Âyette, sanki şöyle denilmiş oluyor: “Eğer idarecileriniz, hakka uymazlarsa, onlara itaat etmeyin ve ihtilâfa düştüğünüz şeyi (halletmek için) Allah’ın ve Rasûlü’nün hükmüne müracaat edin.”
Îbnu’l-Kayyım (751/1350), demiştir ki: “Allah Teâlâ, kendisine ve Rasûlü’ne itaati emretti. Peygambere emrettiklerini, Kitab’a (Kur’ân’a) arzetmeksizin, bizatihi kendisine itaatin vâcib olduğunu bildirmek için ‘Peygambere de itaat ediniz,’ buyurarak ‘itaat’ emrini tekrarladı. Hz. Peygamber (s.a.v), bir emir verdiği zaman, o emir Kur’ân’da bulunsun bulunmasın, mutlak ve müstakil olarak kendisine itaatin vâcib olduğunu bildirdi. Çünkü O’na Kitab ve beraberinde benzeri değerde sünnet verilmiştir.
Allah Teâlâ, ulü’l-emre müstakil olarak itaati emretmedi. Aksine fiili hazfedip onlara itaati, Peygambere itaatin içinde emretti. Bununla onlara, ancak Peygamberin itaatine bağlı olarak itaat edileceğini, onlardan, Peygamberin taatine uygun emir verene itaatin vâcib; onun getirdiği hükümlerin tersine emir verenlere hiçbir şekilde itaat etmenin gerekmeyeceğini bildirmiştir. Nitekim Hz. Peygamber (s.a.v), sahih hadislerinde şöyle buyurmuştur:
Yaratana isyanda, kula itaat yoktur:’[43] ‘İtaat ancak hayırda olur.’[44]

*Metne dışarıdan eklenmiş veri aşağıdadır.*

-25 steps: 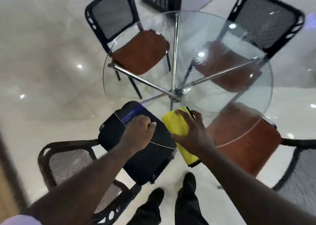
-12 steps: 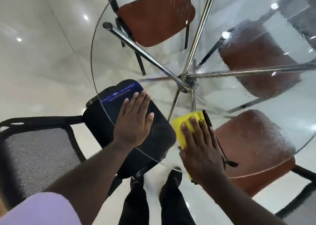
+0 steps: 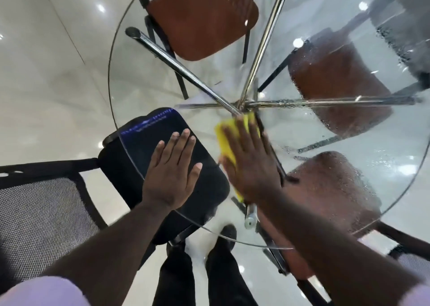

İdareciler hakkında: ‘Sizden kim, bir günahı emrederse, asla kendisine kulak verilmez ve itaat edilmez,’[45] buyurmuştur.
Hz. Peygamber (s.a.v)’e, başlarındaki komutan ateşe girmelerini emretmiş, ona girmek isteyen bazı kimseler kendisine haber verilince:
‘Eğer ona girselerdi, bir daha ondan çıkamaz, Cehennemde de ondan kurtulamazlardı,’[46] buyurmuştur.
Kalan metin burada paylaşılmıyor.